We live in an idiocracy

Friday, 18 November 2016

Whither the UK's Implementation of #PSD2?

It's still a case of 'hurry up and wait' on the transposition of PSD2 into UK law. 

The Treasury had initially said it would issue the consultation paper on transposing PSD2 into UK law in August 2016, but nothing forthcoming as at 3pm today. In mid-October, the Treasury told a stakeholder meeting at the FCA that the paper was "being finalized" with no public explanation for the delay (though one could readily speculate that Brexit related projects might be a key distraction!). 

Officials have my deepest sympathy, but it's a little more frustrating because the European Banking Authority has moved forward with consultation on certain regulatory standards related to strong authentication and communication amongst PSPs, passporting, authorization and so on.

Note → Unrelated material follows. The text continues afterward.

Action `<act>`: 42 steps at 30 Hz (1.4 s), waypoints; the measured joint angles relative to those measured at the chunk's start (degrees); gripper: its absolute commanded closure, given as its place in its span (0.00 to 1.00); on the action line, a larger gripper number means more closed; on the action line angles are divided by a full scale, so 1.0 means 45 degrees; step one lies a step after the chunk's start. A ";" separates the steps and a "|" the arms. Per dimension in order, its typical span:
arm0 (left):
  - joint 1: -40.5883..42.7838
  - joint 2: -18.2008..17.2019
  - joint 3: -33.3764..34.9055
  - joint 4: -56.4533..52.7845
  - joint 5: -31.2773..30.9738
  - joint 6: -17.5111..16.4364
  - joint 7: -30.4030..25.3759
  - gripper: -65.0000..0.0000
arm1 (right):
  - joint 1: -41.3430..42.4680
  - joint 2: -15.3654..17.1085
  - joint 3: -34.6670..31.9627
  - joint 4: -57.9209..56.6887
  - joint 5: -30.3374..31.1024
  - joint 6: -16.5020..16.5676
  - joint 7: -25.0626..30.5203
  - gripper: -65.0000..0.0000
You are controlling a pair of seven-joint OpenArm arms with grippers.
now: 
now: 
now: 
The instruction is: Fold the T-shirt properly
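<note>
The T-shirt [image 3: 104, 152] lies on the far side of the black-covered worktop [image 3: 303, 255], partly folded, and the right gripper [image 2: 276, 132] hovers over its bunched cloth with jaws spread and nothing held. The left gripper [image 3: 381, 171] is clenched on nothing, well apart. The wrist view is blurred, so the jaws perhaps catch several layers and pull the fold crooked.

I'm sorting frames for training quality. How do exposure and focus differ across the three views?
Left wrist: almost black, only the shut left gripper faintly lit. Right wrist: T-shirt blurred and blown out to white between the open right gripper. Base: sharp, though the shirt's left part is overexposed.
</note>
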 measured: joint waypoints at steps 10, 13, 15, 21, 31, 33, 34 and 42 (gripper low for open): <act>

The EBA's proposed standards associated with authentication, in particular, have drawn a fair degree of criticism from the industry and European Parliament, partly for assumptions concerning the nature of payment initiation and account information services, as well as their inflexibility and the extent to which they perhaps give the incumbent 'account servicing' PSPs more control than PSD2 was intended to allow.  It will be interesting to see whether the concerns are reflected in the next iteration, expected in December/January (although they do not take effect until at least October 2018 to allow for development work).